**Assignment:**
Without leaving anything out, print every line of the data.

[Records excerpted from a collection]
--

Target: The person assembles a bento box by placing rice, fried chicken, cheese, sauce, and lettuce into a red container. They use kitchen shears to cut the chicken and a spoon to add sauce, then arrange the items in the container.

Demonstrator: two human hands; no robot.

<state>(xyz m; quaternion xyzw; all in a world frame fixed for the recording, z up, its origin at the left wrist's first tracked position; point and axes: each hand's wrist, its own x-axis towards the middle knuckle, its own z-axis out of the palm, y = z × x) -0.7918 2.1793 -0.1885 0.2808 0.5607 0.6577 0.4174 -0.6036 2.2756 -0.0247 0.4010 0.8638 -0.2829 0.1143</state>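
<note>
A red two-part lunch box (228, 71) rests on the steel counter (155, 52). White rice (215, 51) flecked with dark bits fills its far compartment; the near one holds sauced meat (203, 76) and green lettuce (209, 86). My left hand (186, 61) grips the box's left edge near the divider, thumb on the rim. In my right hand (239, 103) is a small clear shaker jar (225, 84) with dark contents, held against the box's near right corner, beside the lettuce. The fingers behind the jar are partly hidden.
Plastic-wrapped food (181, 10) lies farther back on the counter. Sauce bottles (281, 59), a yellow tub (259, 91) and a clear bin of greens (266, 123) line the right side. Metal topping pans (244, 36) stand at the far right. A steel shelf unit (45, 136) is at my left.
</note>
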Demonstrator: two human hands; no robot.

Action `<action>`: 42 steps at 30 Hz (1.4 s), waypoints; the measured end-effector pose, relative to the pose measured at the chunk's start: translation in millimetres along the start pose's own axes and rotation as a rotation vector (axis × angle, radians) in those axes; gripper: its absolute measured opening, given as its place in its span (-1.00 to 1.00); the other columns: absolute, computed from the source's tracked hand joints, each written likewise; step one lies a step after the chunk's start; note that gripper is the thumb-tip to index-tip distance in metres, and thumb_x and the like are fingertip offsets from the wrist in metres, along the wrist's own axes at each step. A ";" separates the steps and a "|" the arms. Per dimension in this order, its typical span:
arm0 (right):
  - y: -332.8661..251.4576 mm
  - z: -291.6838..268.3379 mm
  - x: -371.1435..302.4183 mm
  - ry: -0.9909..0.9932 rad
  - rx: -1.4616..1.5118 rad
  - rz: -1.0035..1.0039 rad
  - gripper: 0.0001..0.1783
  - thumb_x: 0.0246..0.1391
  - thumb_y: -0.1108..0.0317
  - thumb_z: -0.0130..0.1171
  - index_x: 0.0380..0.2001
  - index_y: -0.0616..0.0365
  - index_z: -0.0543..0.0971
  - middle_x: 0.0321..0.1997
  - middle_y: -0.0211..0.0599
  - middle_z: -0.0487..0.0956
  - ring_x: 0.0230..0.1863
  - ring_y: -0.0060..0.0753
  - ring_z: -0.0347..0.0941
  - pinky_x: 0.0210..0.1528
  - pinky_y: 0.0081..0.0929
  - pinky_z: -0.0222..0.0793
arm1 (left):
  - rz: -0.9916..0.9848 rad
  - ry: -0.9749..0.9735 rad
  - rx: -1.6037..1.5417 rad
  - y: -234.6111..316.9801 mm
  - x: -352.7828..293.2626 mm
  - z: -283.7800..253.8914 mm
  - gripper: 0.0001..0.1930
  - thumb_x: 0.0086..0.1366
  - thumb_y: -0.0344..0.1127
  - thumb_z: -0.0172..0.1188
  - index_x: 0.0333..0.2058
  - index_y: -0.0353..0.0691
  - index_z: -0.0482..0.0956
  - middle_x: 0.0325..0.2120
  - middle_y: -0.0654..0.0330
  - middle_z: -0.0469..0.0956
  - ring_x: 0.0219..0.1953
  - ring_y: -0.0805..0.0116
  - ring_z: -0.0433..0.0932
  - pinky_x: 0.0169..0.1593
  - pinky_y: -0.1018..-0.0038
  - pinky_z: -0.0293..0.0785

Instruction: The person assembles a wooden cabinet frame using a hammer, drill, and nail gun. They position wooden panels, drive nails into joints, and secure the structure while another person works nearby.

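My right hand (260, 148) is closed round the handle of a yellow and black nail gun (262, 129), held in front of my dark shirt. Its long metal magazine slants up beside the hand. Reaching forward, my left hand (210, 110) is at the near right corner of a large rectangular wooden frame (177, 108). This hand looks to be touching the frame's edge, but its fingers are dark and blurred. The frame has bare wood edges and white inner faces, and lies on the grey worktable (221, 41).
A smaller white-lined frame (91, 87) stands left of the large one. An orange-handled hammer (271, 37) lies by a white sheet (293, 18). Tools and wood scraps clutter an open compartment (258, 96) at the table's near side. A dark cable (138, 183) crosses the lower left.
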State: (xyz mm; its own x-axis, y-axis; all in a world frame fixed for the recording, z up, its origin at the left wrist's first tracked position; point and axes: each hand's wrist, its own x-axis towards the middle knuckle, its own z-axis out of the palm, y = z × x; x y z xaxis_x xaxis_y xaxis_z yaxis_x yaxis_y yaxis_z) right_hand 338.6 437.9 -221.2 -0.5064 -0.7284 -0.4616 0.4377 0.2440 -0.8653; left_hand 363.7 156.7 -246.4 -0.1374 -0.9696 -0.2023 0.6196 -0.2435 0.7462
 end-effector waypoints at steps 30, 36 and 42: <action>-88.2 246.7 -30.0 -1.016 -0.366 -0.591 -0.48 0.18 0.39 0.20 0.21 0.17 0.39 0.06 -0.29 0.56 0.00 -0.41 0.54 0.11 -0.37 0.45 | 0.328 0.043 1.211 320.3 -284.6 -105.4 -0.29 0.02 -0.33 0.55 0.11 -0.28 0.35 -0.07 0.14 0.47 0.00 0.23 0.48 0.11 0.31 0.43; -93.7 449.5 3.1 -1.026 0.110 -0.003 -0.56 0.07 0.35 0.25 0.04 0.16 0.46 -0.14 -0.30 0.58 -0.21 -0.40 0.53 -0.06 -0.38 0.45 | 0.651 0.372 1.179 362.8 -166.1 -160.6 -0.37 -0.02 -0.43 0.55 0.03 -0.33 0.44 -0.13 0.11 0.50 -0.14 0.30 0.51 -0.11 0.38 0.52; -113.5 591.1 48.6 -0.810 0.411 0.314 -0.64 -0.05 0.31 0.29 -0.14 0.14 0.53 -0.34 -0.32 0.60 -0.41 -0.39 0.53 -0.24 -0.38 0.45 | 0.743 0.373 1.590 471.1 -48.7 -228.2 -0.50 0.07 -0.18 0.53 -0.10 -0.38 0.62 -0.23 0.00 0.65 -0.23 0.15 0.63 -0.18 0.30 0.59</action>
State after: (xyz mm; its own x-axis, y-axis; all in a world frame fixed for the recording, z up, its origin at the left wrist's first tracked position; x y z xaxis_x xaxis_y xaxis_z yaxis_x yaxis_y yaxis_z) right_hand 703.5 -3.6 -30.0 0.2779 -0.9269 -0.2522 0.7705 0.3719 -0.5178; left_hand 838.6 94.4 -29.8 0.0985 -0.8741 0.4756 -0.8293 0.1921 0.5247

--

**Written answer:**
Target: The person assembles a bento box by placing rice, fried chicken, cheese, sauce, and lettuce into a red container. They use kitchen shears to cut the chicken and a spoon to add sauce, then arrange the items in the container.

Demonstrator: two human hands; no robot.

<state>(xyz m; quaternion xyzw; all in a world frame fixed for the recording, z up, its origin at the left wrist's first tracked position; point and axes: each hand's wrist, its own x-axis towards the middle knuckle, its own z-axis out of the palm, y = z × x) -0.7918 2.1793 -0.1885 0.2808 0.5607 0.6577 0.4174 -0.6036 2.2756 -0.0247 0.4010 0.8638 -0.2829 0.1143</state>
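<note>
A red two-part lunch box (228, 71) rests on the steel counter (155, 52). White rice (215, 51) flecked with dark bits fills its far compartment; the near one holds sauced meat (203, 76) and green lettuce (209, 86). My left hand (186, 61) grips the box's left edge near the divider, thumb on the rim. In my right hand (239, 103) is a small clear shaker jar (225, 84) with dark contents, held against the box's near right corner, beside the lettuce. The fingers behind the jar are partly hidden.
Plastic-wrapped food (181, 10) lies farther back on the counter. Sauce bottles (281, 59), a yellow tub (259, 91) and a clear bin of greens (266, 123) line the right side. Metal topping pans (244, 36) stand at the far right. A steel shelf unit (45, 136) is at my left.
</note>
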Demonstrator: two human hands; no robot.

Action `<action>`: 42 steps at 30 Hz (1.4 s), waypoints; the measured end-effector pose, relative to the pose measured at the chunk's start: translation in millimetres along the start pose's own axes and rotation as a rotation vector (axis × angle, radians) in those axes; gripper: its absolute measured opening, given as its place in its span (-1.00 to 1.00); the other columns: absolute, computed from the source's tracked hand joints, each written likewise; step one lies a step after the chunk's start; note that gripper is the thumb-tip to index-tip distance in metres, and thumb_x and the like are fingertip offsets from the wrist in metres, along the wrist's own axes at each step. A ";" separates the steps and a "|" the arms. Per dimension in this order, its typical span:
arm0 (right):
  - y: -332.8661..251.4576 mm
  - z: -291.6838..268.3379 mm
  - x: -371.1435..302.4183 mm
  - ry: -0.9909..0.9932 rad
  - rx: -1.4616..1.5118 rad
  - rz: -1.0035..1.0039 rad
  - gripper: 0.0001..0.1783
  - thumb_x: 0.0246..0.1391
  - thumb_y: -0.1108..0.0317
  - thumb_z: -0.0130..0.1171
  - index_x: 0.0380..0.2001
  - index_y: -0.0616..0.0365
  - index_z: -0.0543..0.0971
  - middle_x: 0.0321..0.1997
  - middle_y: -0.0211..0.0599
  - middle_z: -0.0487..0.0956
  - ring_x: 0.0230..0.1863
  - ring_y: -0.0060..0.0753
  - ring_z: -0.0347..0.0941
  - pinky_x: 0.0210..0.1528
  - pinky_y: 0.0081..0.0929
  - pinky_z: -0.0222..0.0793
arm1 (left):
  - rz: -0.9916..0.9848 rad
  - ry: -0.9749..0.9735 rad
  - rx: -1.6037..1.5417 rad
  - y: -234.6111..316.9801 mm
  - x: -352.7828..293.2626 mm
  - z: -283.7800..253.8914 mm
  - gripper: 0.0001..0.1930
  - thumb_x: 0.0086..0.1366
  - thumb_y: -0.0344..0.1127
  - thumb_z: -0.0172..0.1188
  - index_x: 0.0333..0.2058
  - index_y: -0.0353..0.0691
  - index_z: -0.0482..0.0956
  - middle_x: 0.0325..0.2120
  - middle_y: -0.0654..0.0330
  - middle_z: -0.0469..0.0956
  - ring_x: 0.0219..0.1953
  - ring_y: -0.0805..0.0116
  - ring_z: -0.0433..0.0932
  - pinky_x: 0.0169..0.1593
  - pinky_y: -0.1018..-0.0038
  - pinky_z: -0.0293..0.0785

Instruction: The person assembles a wooden cabinet frame using a hammer, drill, and nail gun. They position wooden panels, drive nails into joints, and secure the structure while another person works nearby.

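My right hand (260, 148) is closed round the handle of a yellow and black nail gun (262, 129), held in front of my dark shirt. Its long metal magazine slants up beside the hand. Reaching forward, my left hand (210, 110) is at the near right corner of a large rectangular wooden frame (177, 108). This hand looks to be touching the frame's edge, but its fingers are dark and blurred. The frame has bare wood edges and white inner faces, and lies on the grey worktable (221, 41).
A smaller white-lined frame (91, 87) stands left of the large one. An orange-handled hammer (271, 37) lies by a white sheet (293, 18). Tools and wood scraps clutter an open compartment (258, 96) at the table's near side. A dark cable (138, 183) crosses the lower left.
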State: (xyz mm; its own x-axis, y-axis; all in a world frame fixed for the recording, z up, its origin at the left wrist's first tracked position; point and axes: each hand's wrist, its own x-axis towards the middle knuckle, its own z-axis out of the palm, y = z × x; x y z xaxis_x xaxis_y xaxis_z yaxis_x yaxis_y yaxis_z) right_hand 338.6 437.9 -221.2 -0.5064 -0.7284 -0.4616 0.4377 0.2440 -0.8653; left_hand 363.7 156.7 -246.4 -0.1374 -0.9696 -0.2023 0.6196 -0.2435 0.7462
 end-effector waypoints at steps 30, 36 and 42: <action>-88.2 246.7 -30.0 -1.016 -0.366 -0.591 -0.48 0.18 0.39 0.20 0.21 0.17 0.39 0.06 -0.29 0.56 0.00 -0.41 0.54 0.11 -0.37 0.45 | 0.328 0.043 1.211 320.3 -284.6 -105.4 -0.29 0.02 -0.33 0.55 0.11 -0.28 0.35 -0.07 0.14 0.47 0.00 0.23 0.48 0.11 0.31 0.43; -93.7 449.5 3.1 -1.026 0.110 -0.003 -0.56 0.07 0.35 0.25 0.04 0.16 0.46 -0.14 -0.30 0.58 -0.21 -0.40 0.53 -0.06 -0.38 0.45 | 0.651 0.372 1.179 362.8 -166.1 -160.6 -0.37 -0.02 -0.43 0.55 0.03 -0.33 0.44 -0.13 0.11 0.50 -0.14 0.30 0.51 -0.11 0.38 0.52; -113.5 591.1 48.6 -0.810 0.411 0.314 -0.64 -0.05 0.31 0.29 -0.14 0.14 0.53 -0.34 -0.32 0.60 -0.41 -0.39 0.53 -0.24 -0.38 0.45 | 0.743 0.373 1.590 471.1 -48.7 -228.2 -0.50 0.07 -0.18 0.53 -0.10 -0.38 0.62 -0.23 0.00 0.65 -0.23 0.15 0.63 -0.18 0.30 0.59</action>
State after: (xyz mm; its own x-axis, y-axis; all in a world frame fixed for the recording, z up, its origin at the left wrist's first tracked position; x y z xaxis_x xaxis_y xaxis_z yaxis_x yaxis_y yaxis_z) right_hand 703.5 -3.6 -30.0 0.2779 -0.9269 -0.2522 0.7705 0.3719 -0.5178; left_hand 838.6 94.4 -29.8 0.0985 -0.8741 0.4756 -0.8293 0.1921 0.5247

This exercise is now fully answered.